On September 15, 2015 I was married to my husband, Danny when I was just seventeen. Not old enough to vote. Not even old enough to have a sip of alcohol on my wedding day. So if I couldn’t even apply for a credit card, how in the heck did I get married so young?
When I met Danny I was already working a full time job and attending college. Up to that point in my life I had a really rough few years. When I was fifteen years old my father had a massive heart attack in the front yard of our home. My mother and I weren’t home at the time, but people saw my father collapse and were able to call an ambulance for him. When he arrived at the hospital he was put into a medically induced coma.
My mother was told he would never regain brain function or be able to live a normal life again. The doctors said there was no hope for his survival. His vital organs were shutting down. With that in mind my mother made the very selfless decision to take him off life support. The only thing that was keeping him on this planet was his body. I truly believe his soul had already left the Earth by then.
The year following my father’s death I struggled to regain some type of normalcy in my life. My mother had been dependent on my father for the whole of their marriage. It was hard on her to rebuild her independence. I found it difficult to go to school with the anxiety and depression I was experiencing. I was drowning myself in guilt over not being there the last few moments of my father’s life, as if that would have made any difference.
Losing a parent at any age is tough, but it can be especially hard on children if they don’t have a strong support system. I was lucky to have my mom and sister by my side, but I know not every kid gets that. If you know a child who lost a parent I encourage you to be present in their life. Talk with their parent and ask how you can help. Call them up, ask how they are doing, offer to take that child on a fun trip somewhere. More often than not these kids are forced to grow up faster than they should. Don’t just fade away after the first few weeks, and expect them to be fine.

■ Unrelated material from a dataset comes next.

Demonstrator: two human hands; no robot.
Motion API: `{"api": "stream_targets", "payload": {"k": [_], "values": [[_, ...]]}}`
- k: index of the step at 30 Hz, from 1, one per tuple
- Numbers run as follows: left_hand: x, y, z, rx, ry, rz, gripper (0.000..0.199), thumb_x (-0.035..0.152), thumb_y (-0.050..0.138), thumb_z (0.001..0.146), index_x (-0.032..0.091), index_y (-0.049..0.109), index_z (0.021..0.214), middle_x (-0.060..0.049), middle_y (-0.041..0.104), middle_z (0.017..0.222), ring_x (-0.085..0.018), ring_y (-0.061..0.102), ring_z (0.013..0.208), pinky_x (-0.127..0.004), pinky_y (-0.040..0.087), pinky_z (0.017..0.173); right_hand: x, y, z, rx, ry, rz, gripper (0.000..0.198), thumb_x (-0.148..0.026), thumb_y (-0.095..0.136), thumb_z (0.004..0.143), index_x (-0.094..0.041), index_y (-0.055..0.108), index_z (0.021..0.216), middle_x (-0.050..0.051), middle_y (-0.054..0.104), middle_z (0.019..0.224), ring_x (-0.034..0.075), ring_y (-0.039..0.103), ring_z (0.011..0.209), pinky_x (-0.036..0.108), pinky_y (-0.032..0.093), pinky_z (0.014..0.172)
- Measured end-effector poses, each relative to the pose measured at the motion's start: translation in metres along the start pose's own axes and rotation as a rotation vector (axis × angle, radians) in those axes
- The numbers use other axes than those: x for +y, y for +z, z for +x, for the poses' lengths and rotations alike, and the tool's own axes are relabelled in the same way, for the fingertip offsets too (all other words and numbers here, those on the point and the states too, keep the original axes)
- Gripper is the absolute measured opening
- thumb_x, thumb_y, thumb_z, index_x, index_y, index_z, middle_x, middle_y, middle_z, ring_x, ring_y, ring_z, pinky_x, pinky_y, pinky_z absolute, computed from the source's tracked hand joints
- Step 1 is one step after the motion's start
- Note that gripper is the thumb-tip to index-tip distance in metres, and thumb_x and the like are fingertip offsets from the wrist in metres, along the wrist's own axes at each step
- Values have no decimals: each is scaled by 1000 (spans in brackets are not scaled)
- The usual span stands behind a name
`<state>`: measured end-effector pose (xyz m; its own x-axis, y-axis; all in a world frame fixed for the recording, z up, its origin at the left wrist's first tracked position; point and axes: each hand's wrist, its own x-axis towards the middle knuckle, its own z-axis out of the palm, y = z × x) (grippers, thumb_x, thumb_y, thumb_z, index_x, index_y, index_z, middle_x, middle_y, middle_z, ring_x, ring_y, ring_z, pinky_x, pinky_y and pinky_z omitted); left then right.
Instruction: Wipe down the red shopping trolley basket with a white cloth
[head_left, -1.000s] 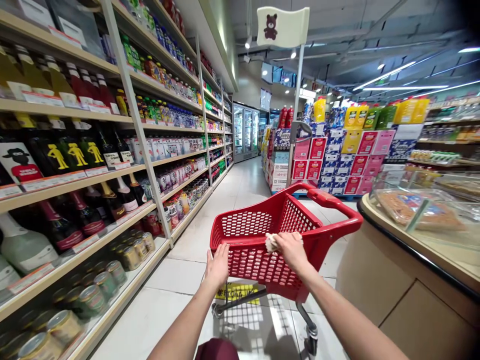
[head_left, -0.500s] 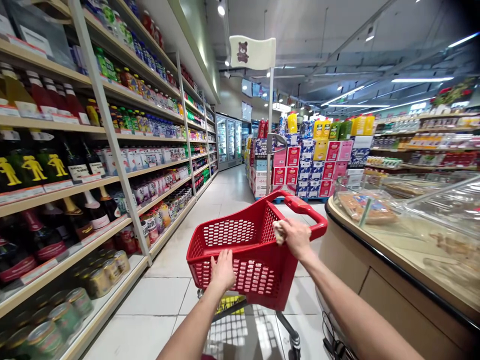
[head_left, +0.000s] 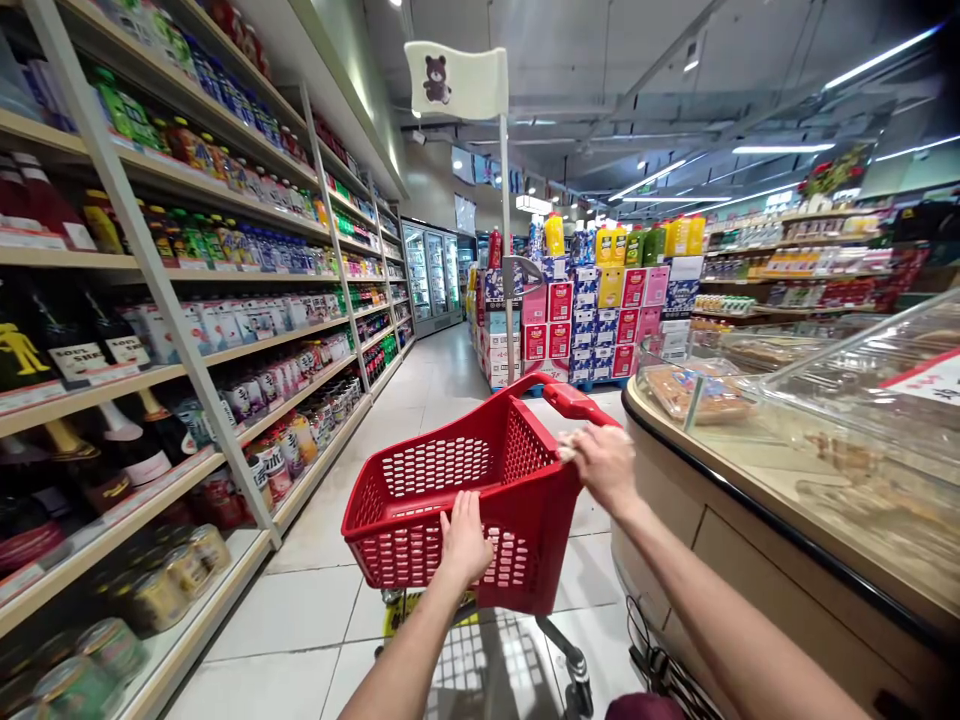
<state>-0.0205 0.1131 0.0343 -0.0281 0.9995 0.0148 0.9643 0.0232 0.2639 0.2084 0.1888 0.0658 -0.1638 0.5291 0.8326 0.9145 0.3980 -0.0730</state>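
Note:
A red plastic shopping cart (head_left: 517,560) stands sideways in front of me, with no goods visible in its basket. My left hand (head_left: 465,540) grips the near rim of the basket, its fingers over the edge. In my right hand (head_left: 609,465) is a crumpled whitish cloth (head_left: 574,442), pinched by the fingers at the near end of the red handle (head_left: 574,402). The hand covers that end of the handle and part of the cloth. From the cart rises a pole with a cream flag (head_left: 461,80) showing a brown bear.
Tall drink shelves (head_left: 240,340) line the left side. On the right curves a display counter (head_left: 720,490) with clear covers, close to my right arm. Cables (head_left: 649,650) lie at its foot. Stacked drink boxes (head_left: 547,325) stand ahead, with glass-door coolers (head_left: 435,270) farther back.
The cart and surroundings have shifted left in view. My right hand has moved with the cloth toward the near end of the handle. My left hand stays on the basket rim.

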Motion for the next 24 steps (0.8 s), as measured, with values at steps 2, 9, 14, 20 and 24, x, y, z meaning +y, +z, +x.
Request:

When we couldn’t afford to stay in our home any longer, my older sister took us into her home. Even though I was grateful to her for taking me in, I knew I was the one responsible for what happened to me next. I saw how much my mother struggled to provide for us, and I realized then I had two choices. Was I going to continue playing the victim or was I going to grow up and take responsibility for myself? That was when I decided to graduate early and start working.
By the time I met my husband I was no longer the girl whose father had died. I was working long hours, six days a week at a car wash I really didn’t like, but that job helped me develop my confidence again. I learned how to contribute to a household, pay bills, cook a healthy meal, take the train, apply for college classes, and find healthy ways to cope with my grief. It was the Lord’s intention for me to come out of it all a stronger person.
I truly believe God puts people in our lives who are met to teach, guide, and love us. My husband is one of those people for me. With my mother’s consent, I married Danny in September 2015 when I was seventeen years old and he was twenty six. To save you the math, yes, he is nine years older than me. No, I have never had to act more mature to be with my husband, or my husband act less his age to be with me. We want the same things out of life, and I would never be able to find that in a relationship with someone my age.
We knew we wanted to start our lives together right away, but it would have been nearly impossible to do so with him being here on a student F1 visa. So let me make the next sentence very clear. The only reason we decided to get married was because we were in love with each other. If Danny hadn’t gotten his green card for whatever reason, I would have happily joined my husband to live in Colombia, his home country. He left his family, his university, and his career in Colombia to come here and learn English. His plans to go back changed when he met me.
If you think I threw my life away the day I got married you’re right. Because I got married, I said good bye to working ten hour long shifts. I threw away a life that just barely kept my head above the water. I had to tear down the walls I built around my heart, and learn to be vulnerable again. I had to force myself to be selfless and learn not everything is about me anymore.
My plans became our plans. His plans changed to include me.
My family became our family. His family became mine.
It’s not just about me anymore. It’s about our relationship, our marriage, our family.
I opened myself up for more heartbreak but in return received all the love, compassion, and partnership I prayed for. I have a loving husband who cherishes and guides me. For that I am so grateful!